Each symbol represents one enrichment condition. The temperature enrichments abundant communities are shown by (○) and each is labeled with the temperature. The salinity enrichments abundant communities are shown by (♢). The no-treatment control abundant community is shown by (◆). All salinity post-disturbance abundant communities clustered together away from the no-treatment control incubation, while the effect of temperature incubations on the abundant community structure was more complex. Abundant communities following incubations at 28 °C and 30 °C had a structure more similar to the no-treatment control (which was incubated at room temperature) than the abundant community following incubation at 32 °C. The most drastic effect on the abundant community structure was the 70 °C incubation. The 70 °C abundant community clustered alone to the far left of the NMDS plot reflecting a major shift in community structure, and showed an average Morisita Horn index of 0.94 ± 0.04.
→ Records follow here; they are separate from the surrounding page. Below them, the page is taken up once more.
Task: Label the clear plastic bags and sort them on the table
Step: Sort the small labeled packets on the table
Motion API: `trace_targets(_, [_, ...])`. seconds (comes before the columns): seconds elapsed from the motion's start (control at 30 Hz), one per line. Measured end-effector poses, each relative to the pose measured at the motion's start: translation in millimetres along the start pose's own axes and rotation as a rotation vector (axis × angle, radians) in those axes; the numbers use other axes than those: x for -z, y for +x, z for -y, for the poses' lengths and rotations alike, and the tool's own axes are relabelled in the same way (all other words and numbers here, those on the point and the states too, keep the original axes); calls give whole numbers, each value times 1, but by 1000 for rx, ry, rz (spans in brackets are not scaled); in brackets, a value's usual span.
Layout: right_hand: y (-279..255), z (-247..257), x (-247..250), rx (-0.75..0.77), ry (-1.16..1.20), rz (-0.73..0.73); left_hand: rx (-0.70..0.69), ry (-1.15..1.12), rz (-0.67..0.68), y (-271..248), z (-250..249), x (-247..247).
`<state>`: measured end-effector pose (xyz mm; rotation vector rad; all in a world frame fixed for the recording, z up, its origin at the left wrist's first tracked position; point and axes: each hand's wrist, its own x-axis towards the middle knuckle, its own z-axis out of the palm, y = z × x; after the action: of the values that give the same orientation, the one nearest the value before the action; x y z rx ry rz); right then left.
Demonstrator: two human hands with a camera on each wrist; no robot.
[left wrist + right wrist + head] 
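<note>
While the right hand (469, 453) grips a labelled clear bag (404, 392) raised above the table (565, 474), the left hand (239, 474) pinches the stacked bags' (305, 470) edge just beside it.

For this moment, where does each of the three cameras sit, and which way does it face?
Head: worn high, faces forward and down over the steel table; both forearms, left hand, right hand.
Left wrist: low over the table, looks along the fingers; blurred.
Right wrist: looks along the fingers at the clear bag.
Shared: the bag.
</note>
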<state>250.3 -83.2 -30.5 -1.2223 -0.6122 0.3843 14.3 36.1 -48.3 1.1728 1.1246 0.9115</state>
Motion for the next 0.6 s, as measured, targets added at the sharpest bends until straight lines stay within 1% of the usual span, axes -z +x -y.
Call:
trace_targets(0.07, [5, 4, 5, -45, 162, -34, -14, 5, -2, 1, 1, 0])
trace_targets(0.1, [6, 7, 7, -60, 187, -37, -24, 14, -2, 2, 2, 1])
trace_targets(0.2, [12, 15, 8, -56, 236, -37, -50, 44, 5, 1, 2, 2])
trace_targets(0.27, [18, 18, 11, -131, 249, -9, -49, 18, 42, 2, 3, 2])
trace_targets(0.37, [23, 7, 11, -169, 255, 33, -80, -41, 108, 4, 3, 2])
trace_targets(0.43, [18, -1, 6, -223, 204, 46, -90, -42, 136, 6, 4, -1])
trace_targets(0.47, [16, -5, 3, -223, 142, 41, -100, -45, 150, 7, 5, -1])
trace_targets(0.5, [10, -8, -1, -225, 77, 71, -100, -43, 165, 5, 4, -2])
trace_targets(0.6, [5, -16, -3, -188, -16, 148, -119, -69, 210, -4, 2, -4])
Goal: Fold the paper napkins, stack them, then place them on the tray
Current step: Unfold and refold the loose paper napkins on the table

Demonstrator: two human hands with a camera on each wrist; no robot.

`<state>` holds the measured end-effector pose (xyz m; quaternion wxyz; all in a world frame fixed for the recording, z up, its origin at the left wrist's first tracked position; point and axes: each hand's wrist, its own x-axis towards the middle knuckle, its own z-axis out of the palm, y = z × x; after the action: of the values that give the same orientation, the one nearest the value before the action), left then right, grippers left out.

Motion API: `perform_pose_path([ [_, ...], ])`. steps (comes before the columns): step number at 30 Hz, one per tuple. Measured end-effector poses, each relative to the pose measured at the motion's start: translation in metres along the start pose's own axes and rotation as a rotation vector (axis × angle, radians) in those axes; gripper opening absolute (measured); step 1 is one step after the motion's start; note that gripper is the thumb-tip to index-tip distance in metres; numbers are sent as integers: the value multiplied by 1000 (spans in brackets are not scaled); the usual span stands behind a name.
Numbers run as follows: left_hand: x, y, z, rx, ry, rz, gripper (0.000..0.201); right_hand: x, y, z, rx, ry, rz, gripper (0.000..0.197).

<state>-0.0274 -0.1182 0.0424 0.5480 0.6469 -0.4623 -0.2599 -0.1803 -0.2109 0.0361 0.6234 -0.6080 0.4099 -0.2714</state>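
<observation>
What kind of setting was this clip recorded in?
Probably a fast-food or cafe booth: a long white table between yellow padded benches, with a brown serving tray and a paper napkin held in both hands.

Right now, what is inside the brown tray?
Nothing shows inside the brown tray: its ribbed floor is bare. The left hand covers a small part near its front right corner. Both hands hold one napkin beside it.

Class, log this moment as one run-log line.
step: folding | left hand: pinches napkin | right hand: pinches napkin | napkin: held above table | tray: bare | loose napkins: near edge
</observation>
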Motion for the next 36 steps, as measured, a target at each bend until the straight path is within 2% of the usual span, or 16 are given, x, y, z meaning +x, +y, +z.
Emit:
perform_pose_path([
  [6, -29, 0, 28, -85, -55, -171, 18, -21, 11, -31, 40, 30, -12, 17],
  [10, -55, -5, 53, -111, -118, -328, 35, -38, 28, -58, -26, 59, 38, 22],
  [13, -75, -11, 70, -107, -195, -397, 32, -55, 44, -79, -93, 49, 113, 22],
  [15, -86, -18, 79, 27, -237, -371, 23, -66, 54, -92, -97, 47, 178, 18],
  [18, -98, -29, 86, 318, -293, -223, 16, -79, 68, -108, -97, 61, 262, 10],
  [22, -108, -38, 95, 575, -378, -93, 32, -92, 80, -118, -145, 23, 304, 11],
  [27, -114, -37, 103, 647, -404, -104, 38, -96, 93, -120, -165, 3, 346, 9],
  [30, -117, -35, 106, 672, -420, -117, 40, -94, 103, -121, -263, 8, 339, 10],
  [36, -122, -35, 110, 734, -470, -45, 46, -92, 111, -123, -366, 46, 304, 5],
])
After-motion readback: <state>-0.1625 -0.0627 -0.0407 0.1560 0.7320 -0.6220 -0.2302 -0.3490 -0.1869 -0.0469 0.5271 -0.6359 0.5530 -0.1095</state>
Effect of salinity, and temperature on the phylogeny of abundant OTUs0.03 following enrichment.

Figure 4: Effect of salinity, and temperature on the phylogeny of abundant OTUs0.03 following enrichment.
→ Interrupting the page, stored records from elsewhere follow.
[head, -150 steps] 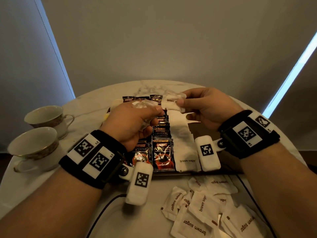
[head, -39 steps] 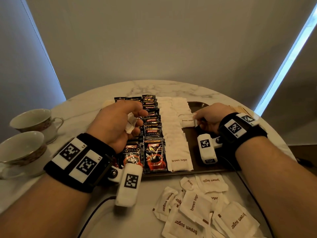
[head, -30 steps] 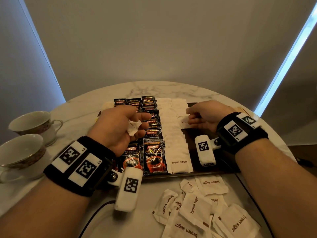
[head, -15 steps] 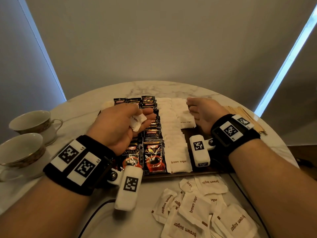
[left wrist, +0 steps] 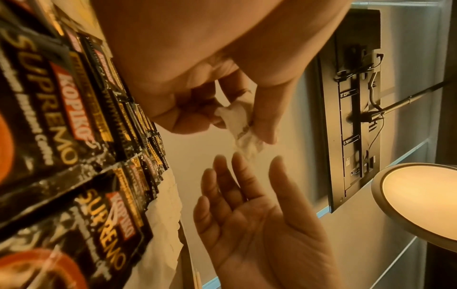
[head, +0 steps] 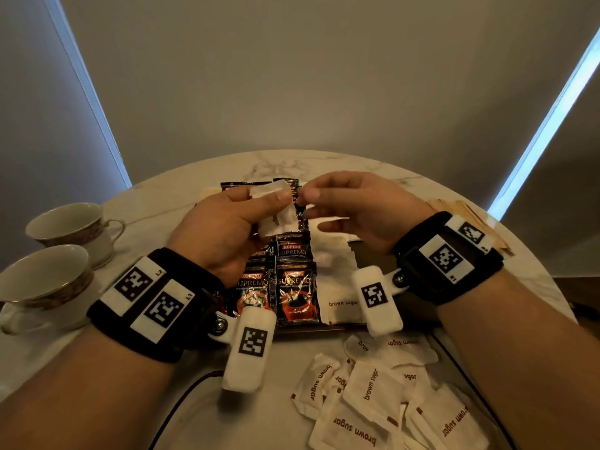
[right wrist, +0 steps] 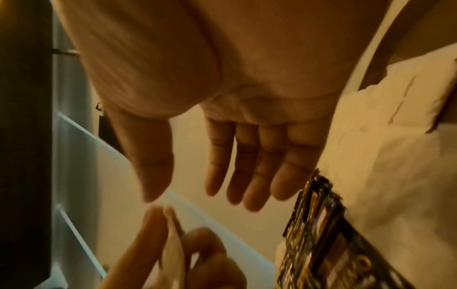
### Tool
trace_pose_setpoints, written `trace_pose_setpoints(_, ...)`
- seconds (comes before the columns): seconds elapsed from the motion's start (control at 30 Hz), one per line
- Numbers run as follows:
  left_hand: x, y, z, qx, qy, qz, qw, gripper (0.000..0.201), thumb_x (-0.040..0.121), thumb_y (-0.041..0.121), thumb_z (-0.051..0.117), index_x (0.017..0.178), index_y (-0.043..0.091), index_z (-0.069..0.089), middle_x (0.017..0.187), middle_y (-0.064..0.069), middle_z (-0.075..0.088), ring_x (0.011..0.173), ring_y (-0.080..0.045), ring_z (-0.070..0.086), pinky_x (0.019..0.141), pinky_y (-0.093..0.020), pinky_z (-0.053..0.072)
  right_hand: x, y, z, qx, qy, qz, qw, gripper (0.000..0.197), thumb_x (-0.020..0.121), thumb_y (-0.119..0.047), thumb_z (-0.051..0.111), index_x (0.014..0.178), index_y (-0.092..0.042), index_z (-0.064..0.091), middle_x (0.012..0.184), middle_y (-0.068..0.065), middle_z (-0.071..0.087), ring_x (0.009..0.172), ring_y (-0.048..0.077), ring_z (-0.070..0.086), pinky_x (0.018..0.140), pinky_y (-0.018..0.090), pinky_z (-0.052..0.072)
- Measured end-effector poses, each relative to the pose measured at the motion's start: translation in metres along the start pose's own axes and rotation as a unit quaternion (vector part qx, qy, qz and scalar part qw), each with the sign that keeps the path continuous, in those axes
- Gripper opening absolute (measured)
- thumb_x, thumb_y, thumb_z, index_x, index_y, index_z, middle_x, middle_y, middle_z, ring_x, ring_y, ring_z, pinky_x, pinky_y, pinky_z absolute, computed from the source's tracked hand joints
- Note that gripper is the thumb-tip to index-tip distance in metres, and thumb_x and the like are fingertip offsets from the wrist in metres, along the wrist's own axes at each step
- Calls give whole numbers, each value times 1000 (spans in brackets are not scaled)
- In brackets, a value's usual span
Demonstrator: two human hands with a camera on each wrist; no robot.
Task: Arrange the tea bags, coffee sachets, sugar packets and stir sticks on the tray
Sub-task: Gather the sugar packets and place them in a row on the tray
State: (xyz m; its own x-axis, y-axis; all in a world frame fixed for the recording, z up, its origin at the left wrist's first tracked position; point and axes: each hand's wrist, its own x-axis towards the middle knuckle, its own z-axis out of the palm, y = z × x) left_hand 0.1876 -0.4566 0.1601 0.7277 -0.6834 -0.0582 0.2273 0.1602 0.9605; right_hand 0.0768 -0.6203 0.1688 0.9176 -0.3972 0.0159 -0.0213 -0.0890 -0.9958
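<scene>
My left hand (head: 246,216) is raised over the tray and pinches white brown-sugar packets (head: 276,207) between thumb and fingers; the left wrist view shows that crumpled packet (left wrist: 238,121). My right hand (head: 328,196) hovers just right of it, fingers straight and empty (right wrist: 237,176), fingertips close to the packets. Below, the dark tray (head: 383,254) carries rows of black coffee sachets (head: 295,287) and a column of white sugar packets (head: 337,287).
A loose pile of brown-sugar packets (head: 373,404) lies on the marble table (head: 162,206) near me. Two teacups (head: 52,274) stand at the left. Wooden stir sticks (head: 467,219) lie at the right behind my wrist. A cable (head: 181,404) runs under my left arm.
Both hands rose from the tray. My right hand left the sugar packet it laid in the second column and came over to my left hand, which lifted its packets.
</scene>
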Motion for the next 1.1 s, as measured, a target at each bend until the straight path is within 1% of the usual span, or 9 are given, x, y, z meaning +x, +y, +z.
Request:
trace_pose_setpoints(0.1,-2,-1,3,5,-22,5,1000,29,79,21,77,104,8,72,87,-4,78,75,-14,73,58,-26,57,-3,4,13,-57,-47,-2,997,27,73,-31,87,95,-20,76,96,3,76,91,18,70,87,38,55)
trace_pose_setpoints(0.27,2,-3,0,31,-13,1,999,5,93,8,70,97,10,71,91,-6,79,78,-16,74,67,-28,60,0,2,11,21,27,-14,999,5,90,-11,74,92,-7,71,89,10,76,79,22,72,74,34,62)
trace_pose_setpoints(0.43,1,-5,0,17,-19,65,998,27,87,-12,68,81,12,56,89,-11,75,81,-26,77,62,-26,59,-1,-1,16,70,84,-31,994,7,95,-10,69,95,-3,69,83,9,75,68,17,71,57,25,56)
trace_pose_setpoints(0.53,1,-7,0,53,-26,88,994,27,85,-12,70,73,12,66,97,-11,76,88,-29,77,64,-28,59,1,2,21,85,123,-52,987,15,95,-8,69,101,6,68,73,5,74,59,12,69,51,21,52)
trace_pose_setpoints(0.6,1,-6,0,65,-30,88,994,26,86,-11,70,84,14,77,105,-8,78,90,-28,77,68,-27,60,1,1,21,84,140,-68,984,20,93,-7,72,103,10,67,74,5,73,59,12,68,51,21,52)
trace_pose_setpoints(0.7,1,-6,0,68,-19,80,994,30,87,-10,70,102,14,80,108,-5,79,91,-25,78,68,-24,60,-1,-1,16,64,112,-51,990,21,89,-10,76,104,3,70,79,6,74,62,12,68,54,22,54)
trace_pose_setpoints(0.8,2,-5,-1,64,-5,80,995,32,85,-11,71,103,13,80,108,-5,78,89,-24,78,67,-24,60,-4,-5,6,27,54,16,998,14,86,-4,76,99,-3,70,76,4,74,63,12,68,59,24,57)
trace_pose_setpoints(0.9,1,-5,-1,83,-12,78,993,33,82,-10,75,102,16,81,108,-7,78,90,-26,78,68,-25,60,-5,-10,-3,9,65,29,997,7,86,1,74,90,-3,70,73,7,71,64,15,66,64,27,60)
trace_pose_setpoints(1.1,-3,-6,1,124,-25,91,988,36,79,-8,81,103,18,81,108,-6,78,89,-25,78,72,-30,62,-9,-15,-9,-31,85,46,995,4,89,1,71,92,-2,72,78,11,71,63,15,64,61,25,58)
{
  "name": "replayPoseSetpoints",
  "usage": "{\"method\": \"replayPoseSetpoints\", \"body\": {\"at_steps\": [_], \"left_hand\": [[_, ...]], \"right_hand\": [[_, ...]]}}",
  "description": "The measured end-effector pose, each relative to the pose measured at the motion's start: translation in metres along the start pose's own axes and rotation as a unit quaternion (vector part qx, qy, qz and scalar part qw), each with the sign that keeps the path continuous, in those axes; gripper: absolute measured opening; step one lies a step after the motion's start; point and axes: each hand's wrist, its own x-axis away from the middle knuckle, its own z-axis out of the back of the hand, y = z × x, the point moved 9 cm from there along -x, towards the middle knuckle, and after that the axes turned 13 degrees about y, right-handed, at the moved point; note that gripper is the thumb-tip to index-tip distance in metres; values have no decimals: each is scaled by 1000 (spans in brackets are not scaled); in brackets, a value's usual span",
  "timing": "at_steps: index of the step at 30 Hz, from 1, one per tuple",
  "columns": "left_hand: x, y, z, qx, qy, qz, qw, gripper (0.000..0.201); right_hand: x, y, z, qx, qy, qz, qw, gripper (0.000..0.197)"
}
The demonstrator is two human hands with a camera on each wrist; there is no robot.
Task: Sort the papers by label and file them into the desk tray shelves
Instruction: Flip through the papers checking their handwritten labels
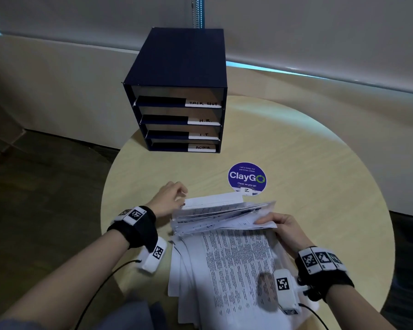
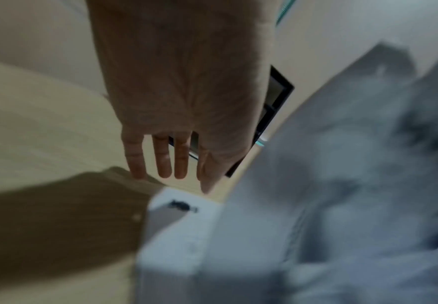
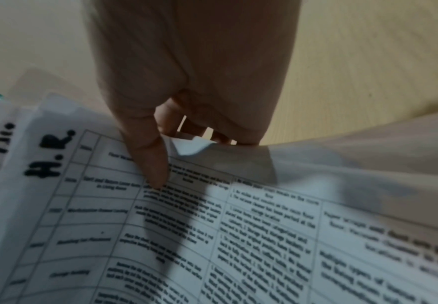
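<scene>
A dark blue desk tray (image 1: 176,65) stands at the back of the round table, its shelves labelled TASK LIST, H.R. (image 1: 204,120), I.T and ADMIN. A stack of printed papers (image 1: 234,263) lies in front of me. My right hand (image 1: 269,221) pinches the right edge of a lifted bunch of sheets (image 1: 224,215), thumb on top and fingers beneath. In the right wrist view the sheet under my thumb (image 3: 150,164) is marked H.R. (image 3: 49,154). My left hand (image 1: 176,198) sits at the stack's far left corner; in the left wrist view its fingers (image 2: 163,158) hang straight and hold nothing.
A round purple ClayGo sticker (image 1: 247,177) lies on the pale wooden table (image 1: 307,186) between the papers and the tray. The table's curved edge runs close to my left wrist. A wall and window ledge stand behind the tray.
</scene>
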Motion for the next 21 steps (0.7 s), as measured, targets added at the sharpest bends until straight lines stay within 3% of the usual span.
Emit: {"method": "replayPoseSetpoints", "body": {"at_steps": [2, 4, 6, 10, 16, 20, 21], "left_hand": [[-3, -16, -7, -81, -25, 4, 996, 26], [-3, -16, -9, -44, -29, 24, 998, 2], [-7, -11, -5, 0, 8, 29, 1000, 16], [-18, 1, 13, 99, 87, 26, 991, 11], [-27, 14, 22, 113, 89, 0, 990, 11], [-30, 15, 21, 124, 99, 6, 987, 16], [-30, 13, 19, 127, 96, 12, 987, 16]], "right_hand": [[2, -1, 1, -1, -4, 8, 1000, 33], [4, 0, 1, -3, -12, 13, 1000, 35], [4, 0, 2, 9, -13, 21, 1000, 37], [4, -2, 8, 20, 0, 32, 999, 38], [7, -2, 13, -2, 14, 24, 1000, 39], [8, -4, 11, 16, 13, 38, 999, 7], [8, -4, 10, 29, 15, 39, 999, 14]]}}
Effect of temperature (A), and salinity (B) on the phylogeny of abundant OTUs0.03 following enrichment. The Y-axis (logarithmic scale) shows the percentage of abundant OTUs affiliated with each phylum on the X-axis as a fraction of all abundant OTUs encountered in the post-disturbance enrichment. At the species level (OTU0.03), abundant OTUs (n > 10) in the no-treatment control belonged to the phyla Acidobacteria, Actinobacteria, Bacteroidetes, Chloroflexi, Firmicutes, Marinimicrobia (candidate division SAR406), Nitrospirae, Aminicenantes (candidate division OP8), Atribacteria (candidate division OP9), Proteobacteria, Spirochaetes, and Thermotogae. This phylogenetic profile of abundant OTUs was maintained in all enrichment conditions with the following exceptions. The increase in the salt concentration of the enrichment (A): 1. Recruited sequences belonging to Chlorobi (1% salt enrichment), and Gemmatimonadetes (2% salt enrichment) to the abundant biosphere. 2. Demoted all sequences belonging to Marinimicrobia (candidate division SAR406), Nitrospirae, and Atribacteria (candidate division OP9) to the rare biosphere. 3. Resulted in the decrease in the number of abundant OTUs belonging to Bacteroidetes, and Spirochaetes, and the increase in the number of abundant OTUs belonging to Firmicutes, Chloroflexi, Actinobacteria, and Thermotogae. On the other hand, the increase in the enrichment incubation temperature (B): 1. Recruited sequences belonging to Chlorobi (32 °C enrichment) to the abundant biosphere. 2. Demoted all sequences belonging to Chloroflexi, and Nitrospirae to the rare biosphere. 3. Resulted in the decrease in the number of abundant OTUs belonging to Bacteroidetes, and the increase in the number of abundant OTUs belonging to Firmicutes, and Actinobacteria. Also, a significant increase in the percentage of abundant OTUs belonging to Aminicenantes (candidate division OP8) was observed in the 70 °C enrichment, and a significant increase in the percentage of abundant OTUs belonging to Atribacteria (candidate division OP9) was observed in the 28 °C enrichment.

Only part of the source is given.